FoMV, similar to PVX, belongs to Potexvirus, and PVX has successfully been used for VIGS. We thus employed a similar strategy for construction of the PVX VIGS vector (Ruiz et al., 1998) to generate our FoMV vector. The resulting vector pFoMV-sg is a pFoMV-wt derivative that contains a direct repeat of the 170-bp putative FoMV CP subgenomic promoter (SGP, which covers the entire 5A sequence) and multiple cloning sites, including HpaI, MluI, XhoI, and AscI between duplicated CP SGP. The modified full-length FoMV cDNA in pFoMV-sg is under control of a CaMV 35S promoter with duplicated enhancers and an NOS terminator (Fig. 1C). When barley plants were inoculated with saps of pFoMV-sg–infected N. benthamiana leaves, the uninoculated systemic leaves of barley plants developed very mild mosaic symptoms at 15 dpi (Fig. 1D). Recombinant FoMV-sg genomic RNA was readily detected by RT-PCR (Fig. 1D).

FoMV-Based VIGS in Barley

To test whether pFoMV-sg can be used to induce gene silencing in barley, a 200-bp barley phytoene desaturase (HvPDS) DNA fragment was cloned into pFoMV-sg to generate FoMV-HvPDS200. It has been reported that VIGS of PDS resulted in a photobleached phenotype (Kumagai et al., 1995; Liu et al., 2002a). Two-leaf-stage barley plants were inoculated with saps of N. benthamiana leaves agroinfiltrated with FoMV-HvPDS200 or empty vector pFoMV-sg. We detected the presence of FoMV in systemic leaves of all infected barley plants. However, we only observed very mild PDS-silencing bleached phenotypes in FoMV-HvPDS200-barley plants, even at 30 dpi.

To improve VIGS efficiency, we inserted inverted-repeats into pFoMV-sg, because VIGS can be enhanced through viral-based production of inverted-repeats (Lacomme et al., 2003).
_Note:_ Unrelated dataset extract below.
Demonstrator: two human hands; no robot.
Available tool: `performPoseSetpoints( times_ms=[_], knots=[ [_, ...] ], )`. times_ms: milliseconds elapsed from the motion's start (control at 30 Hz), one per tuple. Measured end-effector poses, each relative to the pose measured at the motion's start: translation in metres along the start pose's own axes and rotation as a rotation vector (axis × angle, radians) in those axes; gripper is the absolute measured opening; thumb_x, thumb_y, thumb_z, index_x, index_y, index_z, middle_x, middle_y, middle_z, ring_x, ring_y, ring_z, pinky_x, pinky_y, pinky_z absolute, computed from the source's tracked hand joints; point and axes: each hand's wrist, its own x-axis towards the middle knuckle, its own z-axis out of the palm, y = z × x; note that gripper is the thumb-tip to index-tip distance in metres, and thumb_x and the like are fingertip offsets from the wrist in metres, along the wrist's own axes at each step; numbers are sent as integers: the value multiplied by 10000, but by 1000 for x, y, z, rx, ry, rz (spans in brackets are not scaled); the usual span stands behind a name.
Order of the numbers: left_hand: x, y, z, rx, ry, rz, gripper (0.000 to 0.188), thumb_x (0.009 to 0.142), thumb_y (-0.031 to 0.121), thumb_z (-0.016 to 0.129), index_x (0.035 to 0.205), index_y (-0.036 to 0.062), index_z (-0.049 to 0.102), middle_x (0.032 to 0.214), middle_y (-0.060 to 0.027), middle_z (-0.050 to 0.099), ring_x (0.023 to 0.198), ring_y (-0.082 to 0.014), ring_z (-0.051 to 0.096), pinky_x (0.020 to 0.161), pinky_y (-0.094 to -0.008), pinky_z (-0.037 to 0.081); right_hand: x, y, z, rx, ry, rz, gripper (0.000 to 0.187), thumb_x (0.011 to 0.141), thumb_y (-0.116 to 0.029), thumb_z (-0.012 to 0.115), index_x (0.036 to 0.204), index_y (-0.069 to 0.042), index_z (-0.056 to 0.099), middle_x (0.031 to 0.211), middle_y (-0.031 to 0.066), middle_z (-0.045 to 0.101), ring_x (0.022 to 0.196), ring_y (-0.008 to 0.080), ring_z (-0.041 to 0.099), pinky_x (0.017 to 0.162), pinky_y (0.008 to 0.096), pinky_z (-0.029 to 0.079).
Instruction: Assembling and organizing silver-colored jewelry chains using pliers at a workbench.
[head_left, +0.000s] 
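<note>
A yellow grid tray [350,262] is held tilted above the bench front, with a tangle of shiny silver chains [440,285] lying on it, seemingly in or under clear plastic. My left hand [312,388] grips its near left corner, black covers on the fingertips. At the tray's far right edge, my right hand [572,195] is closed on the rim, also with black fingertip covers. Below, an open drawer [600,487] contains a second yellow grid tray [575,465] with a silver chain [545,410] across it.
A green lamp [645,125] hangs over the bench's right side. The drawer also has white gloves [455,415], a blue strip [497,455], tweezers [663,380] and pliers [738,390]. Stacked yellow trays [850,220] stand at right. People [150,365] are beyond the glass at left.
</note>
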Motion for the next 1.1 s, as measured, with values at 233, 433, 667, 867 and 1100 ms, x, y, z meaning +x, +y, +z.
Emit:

We first silenced two barley genes, HvPDS and magnesium chelatase (HvChlH), using this approach. ChlH encodes the H subunit of magnesium chelatase that is required for chlorophyll production (Shen et al., 2006). For this purpose, we cloned 60-bp HvPDS and 55-bp HvChlH of inverted-repeat fragments into pFoMV-sg to generate FoMV-HvPDS and FoMV-HvChlH. Two-leaf-stage barley plants were inoculated with saps of N. benthamiana leaves agroinfiltrated with FoMV-HvPDS, FoMV-HvChlH, or pFoMV-sg. As expected, pFoMV-sg–infected barley plants showed very mild chlorotic symptoms, usually occurring in the first and second leaves above the inoculated leaves. However, all barley plants infected with either FoMV-HvPDS or FoMV-HvChlH exhibited longitudinal white patches and streaks, and developed the strongest photobleached or chlorosis VIGS phenotype in leaf 3, numbered from the bottom of the plant at 21 dpi (Fig. 2A). Real-time RT-PCR showed that the mRNA level of PDS and ChlH in phenotypic tissues was reduced by approximately 90% and 75% in barley plants infected with FoMV-HvPDS and FoMV-HvChlH compared to plants infected with pFoMV-sg, respectively (Fig. 2B). These results clearly suggest that pFoMV-sg containing inverted-repeats of host genes can induce effective silencing in barley.

Figure 2.

Figure 2.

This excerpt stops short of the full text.